- Allegiance: Pakistan
- Branch: Pakistan Army
- Service years: c. 1970 — 2004
- Rank: Lieutenant General
- Commands: Commandant National Defence University Inspector General Northern Light Infantry Commander XXX Corps Gujranwala Defence Attache to USA
- Conflicts: Indo-Pakistani War of 1971; Kargil War; 2001–2002 India–Pakistan standoff;
- Awards: Hilal-i-Imtiaz Sitara-e-Imtiaz
- Education: Pakistan Military Academy
- Other work: Chief Adviser, University of Management and Technology (Lahore)

= Javed Hassan =

Pakistani army officer

Javed Hassan is a retired Pakistani three star general, who is currently serving as Chief Adviser of the University of Management and Technology. He was the Force commander of the Northern Areas during the Kargil War

== Military career ==
After completing his education, Hassan had joined the Pakistan Military Academy.

As a major general, Hassan commanded the Force Command Northern Areas. Under his tenure as Commander FCNA, the Kargil war unfolded.

Hassan was actively involved in provoking the war against India. He was present in the meeting of high-profile Pakistani officials, playing the role as a key architect of the Kargil Conflict. Hassan's alleged failed role in the conflict is often criticized by several accounts. Reportedly, Hassan had an offensive attitude towards Indians. Despite showing confidence about the conflict, the operation turned out to be a failure.

After the war, Hassan continued serving in the army. He served as Inspector General of the Northern Light Infantry and Military Attache to USA. Subsequently, his rank was elevated to lieutenant general and was appointed as Corps Commander XXX Corps. He was later forcefully sent to retirement in 2004.
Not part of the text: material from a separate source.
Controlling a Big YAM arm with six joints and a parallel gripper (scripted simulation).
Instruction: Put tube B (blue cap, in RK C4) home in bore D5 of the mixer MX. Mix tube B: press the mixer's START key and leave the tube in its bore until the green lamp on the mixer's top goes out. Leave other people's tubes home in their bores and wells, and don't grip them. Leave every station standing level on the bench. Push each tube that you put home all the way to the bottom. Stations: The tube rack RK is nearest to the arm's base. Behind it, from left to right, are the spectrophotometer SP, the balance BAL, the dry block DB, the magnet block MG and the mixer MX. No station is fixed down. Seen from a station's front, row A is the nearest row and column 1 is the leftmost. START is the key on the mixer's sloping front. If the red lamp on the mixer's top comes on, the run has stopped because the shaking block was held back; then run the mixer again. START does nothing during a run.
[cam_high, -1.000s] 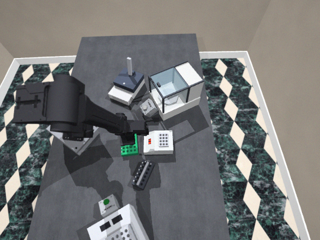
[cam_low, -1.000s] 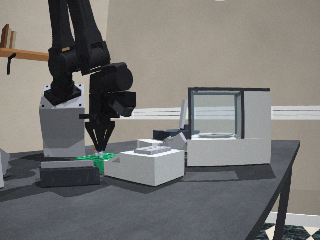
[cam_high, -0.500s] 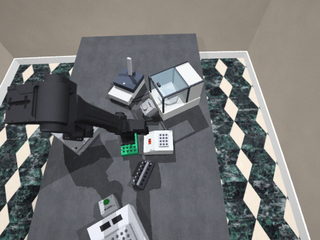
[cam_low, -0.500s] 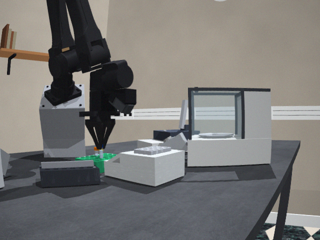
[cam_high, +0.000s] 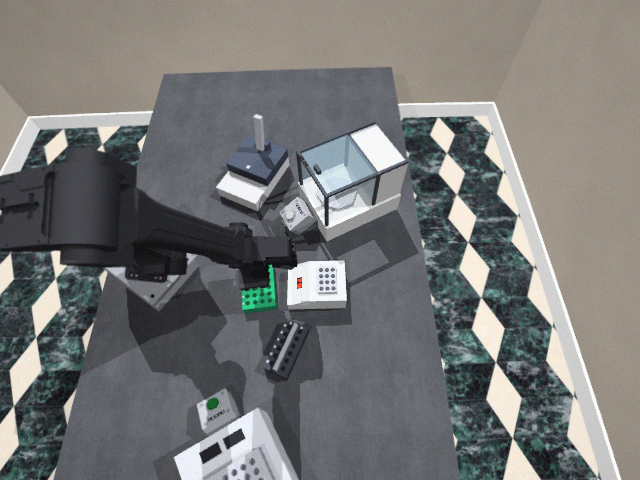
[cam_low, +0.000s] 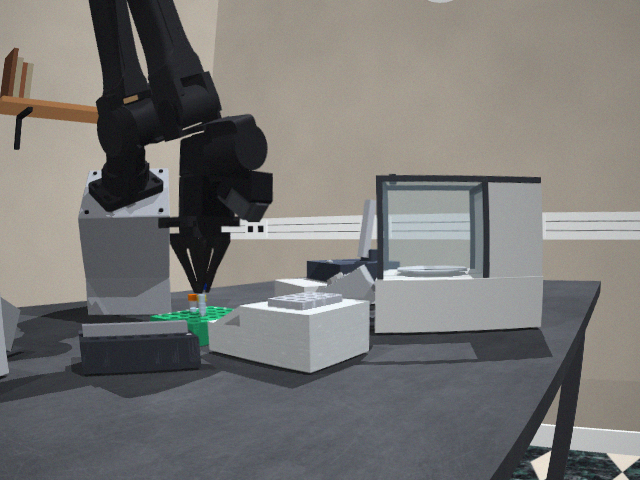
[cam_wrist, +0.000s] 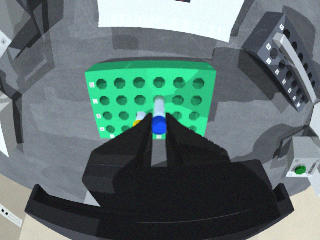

== Post military career ==
Following his retirement, Javed Hassan has been involved in think tanks and academic circles. He is serving as the Chief Adviser of University of Management and Technology. He has contributed to strategic discussions and has emphasized Pakistan’s relations with countries like Turkey. Notably, he participated in establishing the Pak–Turkey Studies Center, aimed at fostering stronger bilateral ties.

==Bibliography==
- Hassan, Javed (1990). "India: A Study in Profile" A study conducted for the Faculty of Research and Doctrinal Studies, Command and Staff College.